# Task details
Only an exact repeat of the listing, without its images, counts as the answer.

# Supplied data
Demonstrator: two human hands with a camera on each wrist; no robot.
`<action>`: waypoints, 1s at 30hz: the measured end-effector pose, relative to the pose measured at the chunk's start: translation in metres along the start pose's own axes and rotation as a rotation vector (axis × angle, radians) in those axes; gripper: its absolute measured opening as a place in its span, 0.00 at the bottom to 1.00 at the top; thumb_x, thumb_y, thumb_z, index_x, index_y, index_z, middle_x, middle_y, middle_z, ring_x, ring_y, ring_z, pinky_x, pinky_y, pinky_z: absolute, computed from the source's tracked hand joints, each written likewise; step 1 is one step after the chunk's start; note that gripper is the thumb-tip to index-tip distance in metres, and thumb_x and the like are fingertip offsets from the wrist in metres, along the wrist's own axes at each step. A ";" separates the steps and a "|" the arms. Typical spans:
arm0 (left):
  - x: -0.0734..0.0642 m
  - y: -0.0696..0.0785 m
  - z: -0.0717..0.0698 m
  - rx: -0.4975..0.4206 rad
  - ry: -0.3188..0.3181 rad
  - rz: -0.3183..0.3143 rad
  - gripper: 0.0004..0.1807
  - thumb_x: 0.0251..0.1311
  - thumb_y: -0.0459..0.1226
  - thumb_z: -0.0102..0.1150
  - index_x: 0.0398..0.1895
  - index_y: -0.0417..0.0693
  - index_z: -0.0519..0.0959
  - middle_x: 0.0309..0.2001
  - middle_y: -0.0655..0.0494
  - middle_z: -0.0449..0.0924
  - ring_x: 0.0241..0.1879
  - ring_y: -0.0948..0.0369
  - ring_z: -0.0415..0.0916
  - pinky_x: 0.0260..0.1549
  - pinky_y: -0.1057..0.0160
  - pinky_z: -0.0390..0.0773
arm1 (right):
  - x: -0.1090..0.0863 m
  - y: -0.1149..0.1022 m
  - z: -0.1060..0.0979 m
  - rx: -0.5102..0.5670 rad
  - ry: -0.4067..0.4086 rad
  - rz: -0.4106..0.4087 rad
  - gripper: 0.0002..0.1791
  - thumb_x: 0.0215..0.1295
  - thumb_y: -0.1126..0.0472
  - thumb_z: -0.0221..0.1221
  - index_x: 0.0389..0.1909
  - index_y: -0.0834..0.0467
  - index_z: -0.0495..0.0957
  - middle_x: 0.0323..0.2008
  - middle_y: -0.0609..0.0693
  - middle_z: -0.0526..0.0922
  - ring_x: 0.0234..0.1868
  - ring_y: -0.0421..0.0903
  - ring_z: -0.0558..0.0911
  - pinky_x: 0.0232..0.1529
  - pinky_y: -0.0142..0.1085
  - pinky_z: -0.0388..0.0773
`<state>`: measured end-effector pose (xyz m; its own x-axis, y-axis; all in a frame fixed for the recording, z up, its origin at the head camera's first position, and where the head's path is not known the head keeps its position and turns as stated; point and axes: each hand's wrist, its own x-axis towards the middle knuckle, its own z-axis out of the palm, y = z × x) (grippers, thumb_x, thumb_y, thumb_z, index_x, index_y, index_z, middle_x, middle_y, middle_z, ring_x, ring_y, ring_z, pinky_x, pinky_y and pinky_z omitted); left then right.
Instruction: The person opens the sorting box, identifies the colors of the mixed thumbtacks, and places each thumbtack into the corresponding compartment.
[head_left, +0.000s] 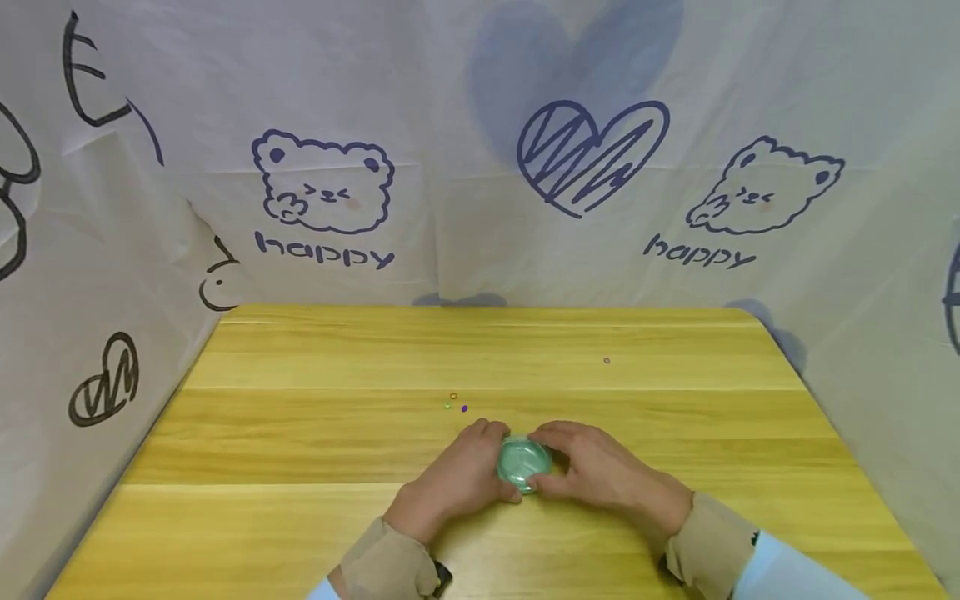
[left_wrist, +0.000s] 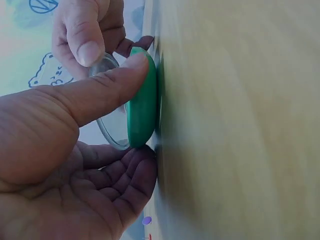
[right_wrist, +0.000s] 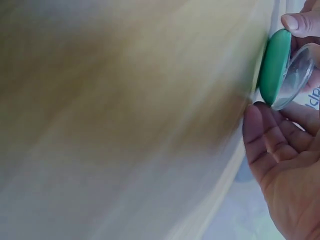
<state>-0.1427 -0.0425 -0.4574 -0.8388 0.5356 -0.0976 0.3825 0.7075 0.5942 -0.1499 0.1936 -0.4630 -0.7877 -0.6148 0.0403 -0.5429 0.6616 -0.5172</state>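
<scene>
A small round green container (head_left: 522, 463) with a clear lid (left_wrist: 113, 131) sits on the wooden table between both hands. My left hand (head_left: 467, 468) grips the green base (left_wrist: 142, 107), thumb on the near side and fingers curled round the far side. From the other side my right hand (head_left: 600, 467) holds the clear lid between thumb and fingers. In both wrist views the lid stands tilted, raised from the base along one side. What lies inside the container cannot be made out.
Beyond the left hand lie a tiny orange ring (head_left: 453, 396), a green bead (head_left: 447, 406) and a purple bead (head_left: 464, 408). Farther right is a small pinkish ring (head_left: 607, 361). White cloth (head_left: 465, 225) with drawings hangs behind and beside the table (head_left: 300, 433).
</scene>
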 end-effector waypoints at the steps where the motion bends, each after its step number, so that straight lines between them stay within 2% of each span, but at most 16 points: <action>1: 0.000 0.000 0.000 -0.009 -0.002 -0.009 0.43 0.53 0.46 0.83 0.67 0.36 0.72 0.54 0.49 0.78 0.49 0.57 0.77 0.54 0.56 0.81 | 0.000 0.001 0.000 0.035 -0.002 0.005 0.29 0.69 0.39 0.68 0.61 0.56 0.83 0.57 0.48 0.86 0.57 0.45 0.85 0.59 0.45 0.83; 5: 0.000 0.000 -0.001 -0.017 -0.004 -0.034 0.40 0.51 0.46 0.84 0.61 0.36 0.75 0.48 0.50 0.78 0.45 0.59 0.75 0.51 0.56 0.81 | 0.001 0.003 -0.003 0.197 -0.010 0.067 0.27 0.71 0.39 0.65 0.60 0.54 0.84 0.51 0.44 0.89 0.50 0.40 0.86 0.54 0.39 0.84; 11: 0.001 0.003 0.000 -0.065 0.021 -0.107 0.49 0.48 0.45 0.86 0.67 0.31 0.68 0.57 0.39 0.78 0.55 0.49 0.78 0.58 0.48 0.80 | 0.007 0.006 -0.008 0.350 -0.014 0.193 0.23 0.77 0.41 0.59 0.56 0.54 0.84 0.49 0.45 0.89 0.48 0.43 0.86 0.48 0.38 0.84; 16: 0.002 0.002 0.002 -0.109 0.036 -0.119 0.53 0.47 0.43 0.87 0.70 0.31 0.65 0.61 0.35 0.77 0.60 0.44 0.77 0.61 0.45 0.78 | 0.015 0.006 -0.012 0.503 -0.015 0.279 0.25 0.81 0.41 0.54 0.51 0.59 0.85 0.41 0.51 0.89 0.41 0.46 0.88 0.39 0.40 0.87; 19: 0.002 0.001 0.002 -0.122 0.038 -0.109 0.53 0.47 0.43 0.87 0.71 0.31 0.63 0.60 0.35 0.77 0.60 0.45 0.77 0.61 0.45 0.79 | 0.019 0.006 -0.013 0.546 0.000 0.322 0.26 0.82 0.41 0.52 0.48 0.61 0.86 0.39 0.54 0.89 0.40 0.48 0.88 0.37 0.41 0.88; 24: 0.002 -0.001 0.002 -0.144 0.037 -0.103 0.57 0.47 0.42 0.87 0.74 0.32 0.59 0.61 0.34 0.77 0.60 0.44 0.78 0.61 0.45 0.79 | 0.025 0.005 -0.012 0.584 0.026 0.398 0.30 0.82 0.40 0.50 0.47 0.63 0.86 0.43 0.55 0.89 0.38 0.47 0.88 0.34 0.42 0.88; 30: 0.001 0.001 0.001 -0.177 0.042 -0.132 0.70 0.47 0.40 0.87 0.84 0.37 0.43 0.69 0.29 0.72 0.68 0.39 0.73 0.67 0.42 0.74 | 0.028 0.004 -0.010 0.593 0.047 0.413 0.33 0.84 0.40 0.48 0.50 0.67 0.84 0.43 0.58 0.89 0.35 0.49 0.87 0.31 0.42 0.88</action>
<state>-0.1425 -0.0408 -0.4579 -0.8937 0.4219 -0.1528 0.1980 0.6763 0.7095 -0.1766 0.1834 -0.4555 -0.9132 -0.3370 -0.2290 0.0408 0.4835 -0.8744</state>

# The completed task
Demonstrator: two human hands with a camera on each wrist; no robot.
`<action>`: waypoints, 1s at 30hz: the measured end-effector pose, relative to the pose measured at the chunk's start: translation in metres along the start pose's own axes and rotation as a rotation vector (axis × angle, radians) in those axes; gripper: its absolute measured opening as a place in its span, 0.00 at the bottom to 1.00 at the top; thumb_x, thumb_y, thumb_z, index_x, index_y, index_z, middle_x, middle_y, middle_z, ring_x, ring_y, ring_z, pinky_x, pinky_y, pinky_z: absolute, computed from the source's tracked hand joints, each written likewise; step 1 is one step after the chunk's start; note that gripper is the thumb-tip to index-tip distance in metres, and thumb_x and the like are fingertip offsets from the wrist in metres, along the wrist's own axes at each step. A ";" separates the steps and a "|" the arms. Typical spans:
arm0 (left):
  - x: -0.0734..0.0642 m
  - y: -0.0696..0.0785 m
  - z: -0.0717..0.0698 m
  - rx: -0.4975..0.4206 rad
  - ry: -0.3188..0.3181 rad
  - rz: -0.3183..0.3143 rad
  - gripper: 0.0004..0.1807
  - thumb_x: 0.0251..0.1311
  - thumb_y: -0.0459..0.1226
  - thumb_z: -0.0102..0.1150
  - index_x: 0.0398..0.1895
  - index_y: -0.0417..0.0693
  - index_z: -0.0519..0.0959
  - middle_x: 0.0309..0.2001
  - middle_y: -0.0655..0.0494
  - middle_z: -0.0449..0.0924
  - ring_x: 0.0241..0.1879
  - ring_y: -0.0948..0.0369
  - ring_z: -0.0415..0.0916
  - pinky_x: 0.0260..0.1549
  - pinky_y: -0.1057..0.0160
  - pinky_z: -0.0390..0.0773
arm1 (right):
  - x: -0.1090..0.0863 m
  - y: -0.1149..0.1022 m
  - z: -0.1060..0.0979 m
  - rx: -0.5102..0.5670 rad
  - ry: -0.4067..0.4086 rad
  - rz: -0.4106..0.4087 rad
  - gripper: 0.0002..0.1791
  - thumb_x: 0.0215..0.1295
  - thumb_y: -0.1126..0.0472
  - thumb_z: -0.0221..0.1221
  - index_x: 0.0389..0.1909
  - index_y: -0.0834..0.0467
  - index_z: -0.0495..0.0957
  - middle_x: 0.0323..0.2008
  - middle_y: -0.0609..0.0693
  - middle_z: -0.0526..0.0922
  - ring_x: 0.0234..0.1868
  - ring_y: -0.0421..0.0903
  - ring_z: -0.0558..0.0911
  - pinky_x: 0.0232..0.1529
  - pinky_y: -0.0142..0.1085
  - pinky_z: -0.0388..0.0773
`<state>`: measured end-effector pose (xyz m; its own x-axis, y-axis; all in a frame fixed for the recording, z up, its origin at the head camera's first position, and where the head's path is not known the head keeps its position and turns as stated; point and axes: each hand's wrist, its own x-axis towards the middle knuckle, its own z-axis out of the palm, y = z × x) (grippers, thumb_x, thumb_y, thumb_z, index_x, index_y, index_z, middle_x, middle_y, middle_z, ring_x, ring_y, ring_z, pinky_x, pinky_y and pinky_z omitted); left then right.
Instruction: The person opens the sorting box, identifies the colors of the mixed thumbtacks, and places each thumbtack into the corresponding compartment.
[head_left, +0.000s] 
[left_wrist, +0.000s] 
[right_wrist, +0.000s] 
<state>-0.1427 -0.0425 -0.4574 -0.8388 0.5356 -0.0976 0.3825 0.7075 0.5942 -0.1499 0.1936 -0.4630 -0.7877 -0.6148 0.0403 -0.5429 0.6616 -0.5172</state>
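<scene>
A small round green container (head_left: 522, 463) with a clear lid (left_wrist: 113, 131) sits on the wooden table between both hands. My left hand (head_left: 467, 468) grips the green base (left_wrist: 142, 107), thumb on the near side and fingers curled round the far side. From the other side my right hand (head_left: 600, 467) holds the clear lid between thumb and fingers. In both wrist views the lid stands tilted, raised from the base along one side. What lies inside the container cannot be made out.
Beyond the left hand lie a tiny orange ring (head_left: 453, 396), a green bead (head_left: 447, 406) and a purple bead (head_left: 464, 408). Farther right is a small pinkish ring (head_left: 607, 361). White cloth (head_left: 465, 225) with drawings hangs behind and beside the table (head_left: 300, 433).
</scene>
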 end-effector waypoints at the steps where the motion bends, each after its step number, so that straight lines between them stay within 2% of each span, but at most 16 points: <action>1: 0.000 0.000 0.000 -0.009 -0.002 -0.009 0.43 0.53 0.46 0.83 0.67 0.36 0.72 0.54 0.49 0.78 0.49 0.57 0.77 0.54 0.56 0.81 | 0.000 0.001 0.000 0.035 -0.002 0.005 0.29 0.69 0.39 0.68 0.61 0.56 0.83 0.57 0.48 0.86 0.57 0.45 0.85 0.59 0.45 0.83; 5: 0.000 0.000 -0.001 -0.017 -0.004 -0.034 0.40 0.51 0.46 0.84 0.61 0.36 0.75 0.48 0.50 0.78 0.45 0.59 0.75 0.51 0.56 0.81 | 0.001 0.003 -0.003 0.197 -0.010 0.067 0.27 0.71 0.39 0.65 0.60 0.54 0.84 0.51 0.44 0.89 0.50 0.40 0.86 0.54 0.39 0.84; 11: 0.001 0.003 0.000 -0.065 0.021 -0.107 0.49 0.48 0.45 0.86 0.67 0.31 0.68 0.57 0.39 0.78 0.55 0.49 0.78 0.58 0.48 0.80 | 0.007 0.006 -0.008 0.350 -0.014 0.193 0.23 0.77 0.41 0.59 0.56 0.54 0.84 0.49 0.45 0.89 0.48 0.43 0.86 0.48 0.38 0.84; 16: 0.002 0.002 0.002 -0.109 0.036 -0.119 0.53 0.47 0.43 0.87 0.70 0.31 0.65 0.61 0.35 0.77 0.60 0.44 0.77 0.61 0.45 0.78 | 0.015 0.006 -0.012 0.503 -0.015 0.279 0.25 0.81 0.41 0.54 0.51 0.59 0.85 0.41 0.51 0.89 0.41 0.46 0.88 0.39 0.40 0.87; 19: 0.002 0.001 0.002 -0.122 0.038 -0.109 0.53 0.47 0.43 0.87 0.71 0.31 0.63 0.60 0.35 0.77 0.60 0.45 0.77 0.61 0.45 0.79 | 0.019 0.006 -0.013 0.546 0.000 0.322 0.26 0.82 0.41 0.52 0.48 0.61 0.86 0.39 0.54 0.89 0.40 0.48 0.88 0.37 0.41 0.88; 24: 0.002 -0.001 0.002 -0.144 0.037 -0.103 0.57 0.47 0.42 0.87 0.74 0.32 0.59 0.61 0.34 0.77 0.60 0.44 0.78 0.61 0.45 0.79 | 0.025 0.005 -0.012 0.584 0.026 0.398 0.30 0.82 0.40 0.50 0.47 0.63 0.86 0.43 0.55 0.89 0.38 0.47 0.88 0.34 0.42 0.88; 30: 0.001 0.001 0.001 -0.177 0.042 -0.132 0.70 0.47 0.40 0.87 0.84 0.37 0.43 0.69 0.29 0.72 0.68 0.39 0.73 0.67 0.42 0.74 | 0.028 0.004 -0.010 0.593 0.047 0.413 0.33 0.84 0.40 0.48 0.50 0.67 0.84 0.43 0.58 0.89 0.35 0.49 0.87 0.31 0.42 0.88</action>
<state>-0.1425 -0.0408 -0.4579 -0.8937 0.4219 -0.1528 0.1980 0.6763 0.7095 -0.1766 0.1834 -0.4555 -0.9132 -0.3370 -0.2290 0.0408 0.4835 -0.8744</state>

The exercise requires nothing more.